This comment explains the basic framework used for everything related to time-height convolution. More...
#include <convolution.h>
Classes | |
struct | Offset |
Public Member Functions | |
void | ComputeDerived () |
int32 | InputDim () const |
int32 | OutputDim () const |
int32 | ParamRows () const |
int32 | ParamCols () const |
ConvolutionModel () | |
bool | operator== (const ConvolutionModel &other) const |
bool | Check (bool check_heights_used=true, bool allow_height_padding=true) const |
std::string | Info () const |
void | Write (std::ostream &os, bool binary) const |
void | Read (std::istream &is, bool binary) |
Public Attributes | |
int32 | num_filters_in |
int32 | num_filters_out |
int32 | height_in |
int32 | height_out |
int32 | height_subsample_out |
std::vector< Offset > | offsets |
std::set< int32 > | required_time_offsets |
std::set< int32 > | all_time_offsets |
int32 | time_offsets_modulus |
This comment explains the basic framework used for everything related to time-height convolution.
We are doing convolution in 2 dimensions; these would normally be width and height, but in the nnet3 framework we identify the width with the 'time' dimension (the 't' element of an Index).
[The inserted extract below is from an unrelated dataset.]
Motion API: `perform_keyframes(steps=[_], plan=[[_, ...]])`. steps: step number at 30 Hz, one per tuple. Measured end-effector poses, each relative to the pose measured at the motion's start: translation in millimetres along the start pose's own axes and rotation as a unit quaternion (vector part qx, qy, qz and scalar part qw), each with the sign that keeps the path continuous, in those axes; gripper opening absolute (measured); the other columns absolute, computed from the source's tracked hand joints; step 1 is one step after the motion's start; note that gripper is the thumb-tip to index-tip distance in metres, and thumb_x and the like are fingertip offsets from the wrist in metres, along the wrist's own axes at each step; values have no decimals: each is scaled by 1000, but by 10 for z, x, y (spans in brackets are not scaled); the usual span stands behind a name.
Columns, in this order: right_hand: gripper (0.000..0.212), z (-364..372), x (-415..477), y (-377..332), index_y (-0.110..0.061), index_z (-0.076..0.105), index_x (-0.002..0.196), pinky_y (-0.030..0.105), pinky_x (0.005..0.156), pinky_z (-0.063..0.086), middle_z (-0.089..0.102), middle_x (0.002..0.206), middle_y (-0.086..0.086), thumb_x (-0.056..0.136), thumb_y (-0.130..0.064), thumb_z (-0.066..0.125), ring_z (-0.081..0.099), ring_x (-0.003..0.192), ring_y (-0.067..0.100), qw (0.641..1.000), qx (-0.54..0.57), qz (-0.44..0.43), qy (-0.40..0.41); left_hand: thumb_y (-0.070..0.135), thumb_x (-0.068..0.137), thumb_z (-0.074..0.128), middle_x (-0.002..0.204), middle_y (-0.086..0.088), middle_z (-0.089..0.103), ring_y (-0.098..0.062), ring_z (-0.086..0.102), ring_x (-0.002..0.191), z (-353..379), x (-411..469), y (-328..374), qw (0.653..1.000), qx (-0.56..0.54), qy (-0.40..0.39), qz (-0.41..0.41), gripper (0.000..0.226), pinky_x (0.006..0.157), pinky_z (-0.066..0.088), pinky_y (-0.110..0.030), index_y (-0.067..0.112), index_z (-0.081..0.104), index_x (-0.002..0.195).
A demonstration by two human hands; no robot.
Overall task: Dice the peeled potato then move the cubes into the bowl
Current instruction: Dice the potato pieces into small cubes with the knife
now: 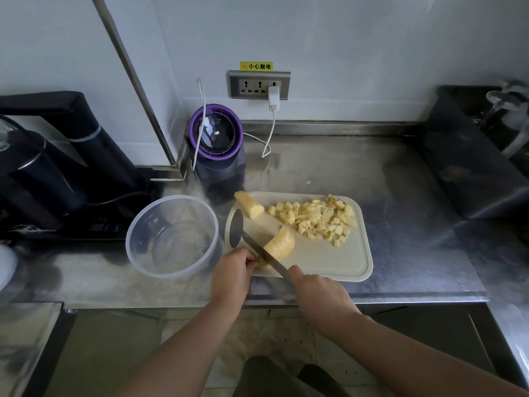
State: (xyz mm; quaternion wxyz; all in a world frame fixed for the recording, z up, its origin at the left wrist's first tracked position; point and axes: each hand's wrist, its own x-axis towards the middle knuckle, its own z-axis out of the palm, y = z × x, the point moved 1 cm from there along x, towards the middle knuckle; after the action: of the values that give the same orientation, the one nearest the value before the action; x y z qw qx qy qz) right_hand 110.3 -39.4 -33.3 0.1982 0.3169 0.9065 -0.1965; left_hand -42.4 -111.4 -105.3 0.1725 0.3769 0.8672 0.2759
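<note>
A pale cutting board (337,262) lies on the steel counter. On its near left a peeled potato piece (282,244) rests, and my left hand (233,275) pinches its near end with curled fingers. My right hand (317,293) grips the handle of a knife (262,252), whose blade lies across the potato piece, tip toward the board's handle hole. Another potato chunk (249,204) sits at the board's far left corner. A heap of several potato cubes (320,217) covers the far right part. A clear plastic bowl (140,224) stands left of the board, holding nothing.
A purple-rimmed blender (216,138) stands behind the board's left corner, with a white cable to the wall socket (259,85). A black kettle appliance (57,173) fills the left; a dark tray (469,167) with glassware is at the right. The counter's front edge (400,299) runs just below the board.
</note>
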Motion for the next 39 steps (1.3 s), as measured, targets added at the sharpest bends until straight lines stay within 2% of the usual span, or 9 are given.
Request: perform_keyframes(steps=[3,5,8,10,13,18,24,33,39], plan=[[48,-46,-42,-28,-23,28,138,22,66,51,56,92,0,98,-11,53,59,75,12,1000,-5,-6,14,24,91,64,81,7,64,-4,55,71,0,-23,-13,1000,6,3,-7,10,63,36,-13,16,68,87],[49,-79,-62,-49,-22,28,138,23,63,47,53,87,-1,98,-10,52,56,72,12,1000,-12,-13,18,23,91,64,78,8,60,-4,53,69,9,-31,-8,1000,11,9,-8,11,59,33,-11,16,67,83],[47,-99,-92,-75,-21,28,139,22,64,44,48,86,-2,99,-9,50,53,72,11,1000,-18,-18,16,21,90,65,81,7,56,-5,51,70,21,-26,-5,1000,10,17,-4,12,60,31,-13,12,68,83],[47,-93,-105,-98,-21,27,140,22,68,48,53,92,0,100,-10,50,57,77,13,1000,-18,-18,13,19,90,65,84,6,55,-6,50,72,27,-24,-10,1000,8,20,-2,11,64,33,-15,10,69,86],[47,-69,-108,-122,-22,27,140,25,75,54,60,104,3,100,-12,50,63,85,16,1000,-12,-15,6,17,89,66,91,1,62,-7,51,75,43,-27,-20,1000,1,27,1,9,69,36,-18,10,72,90],[49,-47,-98,-114,-21,27,141,25,76,54,60,108,3,100,-12,51,64,88,16,1000,-12,-9,6,15,89,66,95,-3,65,-9,53,75,59,-32,-22,999,-9,32,-3,8,71,41,-20,9,72,89],[49,-30,-88,-129,-20,27,141,22,70,48,59,102,2,100,-13,52,59,82,13,1000,-18,-14,5,12,88,67,95,-5,66,-18,62,80,87,-30,-43,999,-2,35,-3,7,68,43,-23,9,73,90],[51,21,-77,-130,-18,25,144,20,63,42,43,86,-4,100,-14,51,53,74,12,999,-31,-13,-6,14,88,65,97,-6,65,-22,62,81,123,-36,-59,999,0,46,2,10,70,52,-35,8,72,90],[52,96,-44,-127,-17,25,144,21,67,47,49,92,-2,100,-12,52,56,77,13,999,-38,-12,-2,18,91,63,103,-4,62,-20,60,86,139,-62,-85,999,9,45,-14,13,71,48,-30,8,72,94]])
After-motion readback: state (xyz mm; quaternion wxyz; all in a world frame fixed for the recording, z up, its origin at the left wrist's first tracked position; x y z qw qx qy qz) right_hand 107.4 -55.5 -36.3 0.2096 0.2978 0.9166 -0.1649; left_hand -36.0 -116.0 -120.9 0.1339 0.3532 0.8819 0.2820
This enables us to use this framework in the normal way for speech tasks, and it turns out to have other advantages it too, giving us a very efficient and easy implementation of CNNs (basically, the nnet3 framework takes care of certain reorderings for us). As mentioned, the 't' index will correspond to the width, and the vectors we operate on will be of dimension height * num-filters, where the filter-index has the stride of 1.
We will use the GeneralComponent interface, and its function ReorderIndexes(), to ensure that the input and output Indexes of the component have a specified regular structure; we'll pad with 'blank' Indexes (t=kNoTime) on the input and output of the component, as needed to ensure that it's an evenly spaced grid over n and t, with x always zero and the t values evenly spaced. (However, a note on even spacing: for computations with downsampling this ordering of the 't' values is bit more complicated, search for 'blocks' in the rest of this header for more information).
First consider the simplest case, call it "same-t-stride" (where there is no downsampling on the time index, i.e. the input and output 't' values have the same stride, like 1, 2 or 4). The input and output matrices have dimension num-t-values * num-images, with the num-t-values having the higher stride. The computation involves copying a row-range of the input matrix to a temporary matrix with a column mapping (the temporary matrix will typically have more columns than the input matrix); and then doing a matrix-multiply between the reshaped temporary matrix and a block of the parameters; the block corresponds to a particular time-offset. Then we may need to repeat the whole process with a different, shifted row-range of the input matrix and a different column map. You may have to read the rest of this header, to understand this in more detail. This struct represents a convolutional model from a structural point of view (it doesn't contain the actual parameters). Note: the parameters are to be stored in a matrix of dimension (num_filters_out) by (offsets.size() * num_filters_in) [where the offset-index has the larger stride than the filter-index].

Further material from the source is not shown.